> **Your assignment**
Return the exact lines from the one containing "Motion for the" through the final line of the material below, with both ends kept.

> **Collected material**

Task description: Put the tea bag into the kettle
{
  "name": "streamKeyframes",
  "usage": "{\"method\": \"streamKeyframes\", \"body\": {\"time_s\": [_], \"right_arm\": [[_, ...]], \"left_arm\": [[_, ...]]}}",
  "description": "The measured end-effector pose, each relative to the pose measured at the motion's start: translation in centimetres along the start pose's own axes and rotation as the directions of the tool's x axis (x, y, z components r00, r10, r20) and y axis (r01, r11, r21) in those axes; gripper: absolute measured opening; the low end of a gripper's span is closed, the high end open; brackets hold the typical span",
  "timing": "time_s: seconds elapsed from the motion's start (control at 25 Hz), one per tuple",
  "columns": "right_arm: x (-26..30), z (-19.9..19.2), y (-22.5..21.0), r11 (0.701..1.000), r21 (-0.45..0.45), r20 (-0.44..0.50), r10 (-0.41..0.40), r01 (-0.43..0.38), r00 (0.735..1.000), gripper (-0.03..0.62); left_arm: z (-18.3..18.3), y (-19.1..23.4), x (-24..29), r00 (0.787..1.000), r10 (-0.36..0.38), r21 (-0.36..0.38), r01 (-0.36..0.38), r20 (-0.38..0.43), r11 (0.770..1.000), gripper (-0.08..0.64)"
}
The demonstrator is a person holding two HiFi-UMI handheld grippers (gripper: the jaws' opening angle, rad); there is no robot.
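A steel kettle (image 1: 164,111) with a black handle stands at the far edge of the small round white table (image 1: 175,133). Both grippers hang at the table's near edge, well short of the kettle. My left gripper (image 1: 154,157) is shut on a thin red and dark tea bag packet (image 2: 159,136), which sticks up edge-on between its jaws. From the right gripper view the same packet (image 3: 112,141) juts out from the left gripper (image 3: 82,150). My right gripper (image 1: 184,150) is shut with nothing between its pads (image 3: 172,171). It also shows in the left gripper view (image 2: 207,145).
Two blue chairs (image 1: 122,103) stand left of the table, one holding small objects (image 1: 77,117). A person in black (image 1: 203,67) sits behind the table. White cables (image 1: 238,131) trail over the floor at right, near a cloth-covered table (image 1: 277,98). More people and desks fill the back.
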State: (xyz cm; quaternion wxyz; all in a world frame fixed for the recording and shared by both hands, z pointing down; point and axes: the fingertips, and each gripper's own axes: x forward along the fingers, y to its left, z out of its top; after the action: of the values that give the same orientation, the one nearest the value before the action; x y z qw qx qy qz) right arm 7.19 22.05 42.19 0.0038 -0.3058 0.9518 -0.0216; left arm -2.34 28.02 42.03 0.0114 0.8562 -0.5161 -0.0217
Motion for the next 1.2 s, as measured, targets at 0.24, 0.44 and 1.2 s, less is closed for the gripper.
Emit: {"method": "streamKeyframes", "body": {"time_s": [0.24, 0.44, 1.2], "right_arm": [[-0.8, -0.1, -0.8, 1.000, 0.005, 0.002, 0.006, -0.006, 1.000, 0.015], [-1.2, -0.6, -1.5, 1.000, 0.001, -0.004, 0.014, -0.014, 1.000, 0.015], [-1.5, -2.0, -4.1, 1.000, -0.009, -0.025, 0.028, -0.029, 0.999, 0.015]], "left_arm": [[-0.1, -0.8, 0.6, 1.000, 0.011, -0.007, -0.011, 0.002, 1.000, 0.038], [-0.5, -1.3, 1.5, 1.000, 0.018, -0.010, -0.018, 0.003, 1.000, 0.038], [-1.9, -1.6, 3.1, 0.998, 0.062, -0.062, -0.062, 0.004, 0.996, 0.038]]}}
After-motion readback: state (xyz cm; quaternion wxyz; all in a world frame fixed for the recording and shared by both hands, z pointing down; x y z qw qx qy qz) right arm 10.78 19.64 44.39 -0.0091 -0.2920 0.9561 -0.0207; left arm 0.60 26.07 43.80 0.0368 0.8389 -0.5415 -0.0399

> **Task answer**
Motion for the next 1.2 s, as measured, targets at 0.24, 0.44 and 1.2 s, less is closed for the gripper.
Emit: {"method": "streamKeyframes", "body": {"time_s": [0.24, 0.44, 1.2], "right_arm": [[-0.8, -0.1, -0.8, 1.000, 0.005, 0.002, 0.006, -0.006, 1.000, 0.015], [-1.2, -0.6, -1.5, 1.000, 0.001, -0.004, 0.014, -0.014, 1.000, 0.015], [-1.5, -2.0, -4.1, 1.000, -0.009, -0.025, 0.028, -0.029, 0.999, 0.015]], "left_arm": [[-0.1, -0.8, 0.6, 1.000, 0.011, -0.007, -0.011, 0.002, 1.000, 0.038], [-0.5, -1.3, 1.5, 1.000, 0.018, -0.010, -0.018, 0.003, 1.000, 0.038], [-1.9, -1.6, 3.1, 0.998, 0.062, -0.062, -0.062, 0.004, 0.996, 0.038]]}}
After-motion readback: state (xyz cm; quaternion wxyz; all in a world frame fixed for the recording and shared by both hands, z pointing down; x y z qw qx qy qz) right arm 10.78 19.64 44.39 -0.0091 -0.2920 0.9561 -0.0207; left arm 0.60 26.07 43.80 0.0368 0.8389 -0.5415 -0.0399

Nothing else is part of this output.